なんだか気の抜けた挨拶してくれた七畝さんとやらは、ゆっくり梯子を降りてこっちまで来た。


「そんでどしたの?」


「何がでしょう。」


「いやいや~屋上にフケに来るとは、悩み事か不良の二択だよ君。」


「じゃあ不良の方で。」


「なんとっ!」


「まあ冗談です。」


「ほっ……」


「にしても……ええと、先輩ですよね。」


うちの学校は学年によって、上履きの先端の色が違う。一年は青、そこから緑・赤と学年ごとに色違いになっている。

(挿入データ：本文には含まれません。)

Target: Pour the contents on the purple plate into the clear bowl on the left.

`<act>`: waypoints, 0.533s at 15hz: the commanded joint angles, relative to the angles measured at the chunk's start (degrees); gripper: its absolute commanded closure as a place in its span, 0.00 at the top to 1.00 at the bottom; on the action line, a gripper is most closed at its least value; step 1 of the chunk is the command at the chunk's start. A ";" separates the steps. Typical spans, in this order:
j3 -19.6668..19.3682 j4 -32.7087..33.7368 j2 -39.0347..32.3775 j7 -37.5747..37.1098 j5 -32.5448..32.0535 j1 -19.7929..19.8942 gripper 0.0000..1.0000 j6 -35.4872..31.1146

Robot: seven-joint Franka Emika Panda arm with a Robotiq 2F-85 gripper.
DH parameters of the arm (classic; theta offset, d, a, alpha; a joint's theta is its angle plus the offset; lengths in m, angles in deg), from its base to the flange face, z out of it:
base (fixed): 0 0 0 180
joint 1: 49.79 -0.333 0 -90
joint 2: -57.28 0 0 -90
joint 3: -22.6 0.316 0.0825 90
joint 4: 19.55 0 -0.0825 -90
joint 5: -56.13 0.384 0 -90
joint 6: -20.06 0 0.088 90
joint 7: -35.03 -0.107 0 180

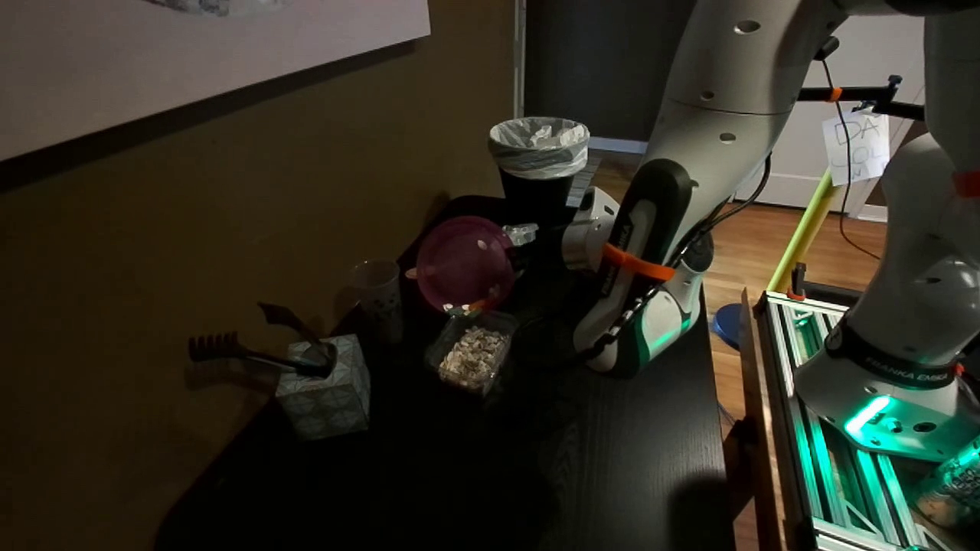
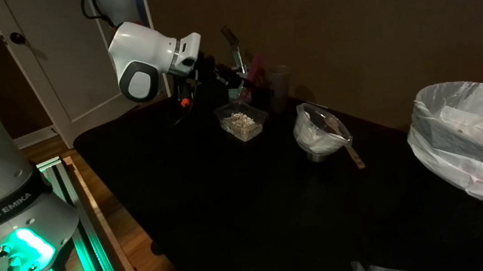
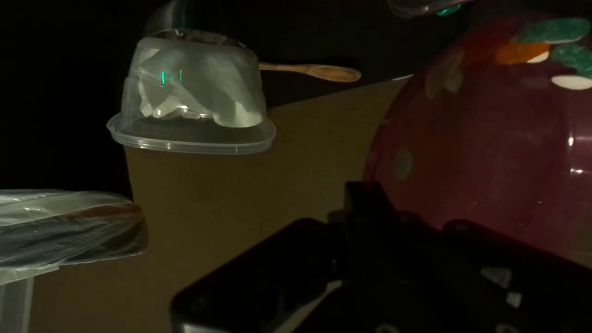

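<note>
The purple plate (image 1: 465, 260) is tilted steeply and held up by my gripper; it shows nearly edge-on in an exterior view (image 2: 255, 72). My gripper (image 3: 363, 187) is shut on the plate's rim; the plate also shows in the wrist view (image 3: 485, 152). Several green, orange and white pieces (image 3: 550, 41) lie gathered near one edge of the plate, its lower edge in an exterior view (image 1: 463, 309). A clear square bowl (image 2: 242, 121) holding pale flakes (image 1: 475, 358) stands on the table just below that edge. A few pale pieces stick higher on the plate.
A clear bowl with white paper (image 2: 321, 133) stands tilted on a small base, a wooden spoon (image 2: 355, 157) beside it. A plastic cup (image 1: 379, 298) and a tissue box with utensils (image 1: 325, 390) stand by the wall. A lined bin (image 2: 470, 150) is at the table's end.
</note>
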 commanded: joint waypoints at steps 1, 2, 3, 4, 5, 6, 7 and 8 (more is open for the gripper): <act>0.70 -0.15 0.24 0.21 -0.16 0.85 0.01 -0.18; 0.73 -0.44 0.39 0.31 -0.76 0.65 0.01 -0.84; 0.67 -0.75 0.47 0.65 -1.24 0.41 0.01 -1.65; 0.67 -1.10 0.60 0.86 -1.85 0.24 0.01 -2.60; 0.78 -1.38 0.65 0.75 -2.90 0.25 0.01 -3.50; -4.81 -0.39 1.24 0.51 -2.79 -5.46 0.01 -1.84; -8.62 0.55 1.33 0.57 -2.71 -9.38 0.01 -1.31; -11.88 1.14 1.11 0.66 -2.87 -12.73 0.01 -1.31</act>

七畝さんは緑だった。


「そうだぞ後輩くん。」


「津原です。」


「んまあ細かいことは良いでしょ~。」


「そういや何時からいたんですか?」


「さっき津原くんが悩んで、んーんー言ってた頃かな。」


「まじか、声出てました?」


「いかにも悩んでます……といったオーラと共にね。」


「はっず!」


「それでどんな」


その時チャイムが鳴った。しかしこれは昼休み終わり、授業開始はこの後のチャイムだ。


「ちぇ~面白そうだったのに。」


「いやー鳴っちゃいましたね。と、いうわけでさようなら。」


「そしたらさ~津原くんよ。」


「……なんですか先輩。」


「七畝さんで良いぞ~。放課後ここで待っててあげようか?」


「そこまでする事ないですよ?つまらないはなしだし。」


「まあまあ~……先輩健気だから、来ないとずっといるかもよ。」


「もしかして脅されてます?」


「さあどっちでしょ~。」


なんだこの人怖いな初対面だよな、すげえ馴れ馴れしい。だが俺が来ないと春とはいえ、屋上にずっとは……


「はぁ、分かりましたよ。相談は絶対しませんけど、一応来ます。」


「え~。」


「それじゃ。」


軽く会釈して教室へ急ぐ。なんだか別れて落ち着くと思ったのに、どうしてこう平穏は掴めないもんかね……やれやれだぜ。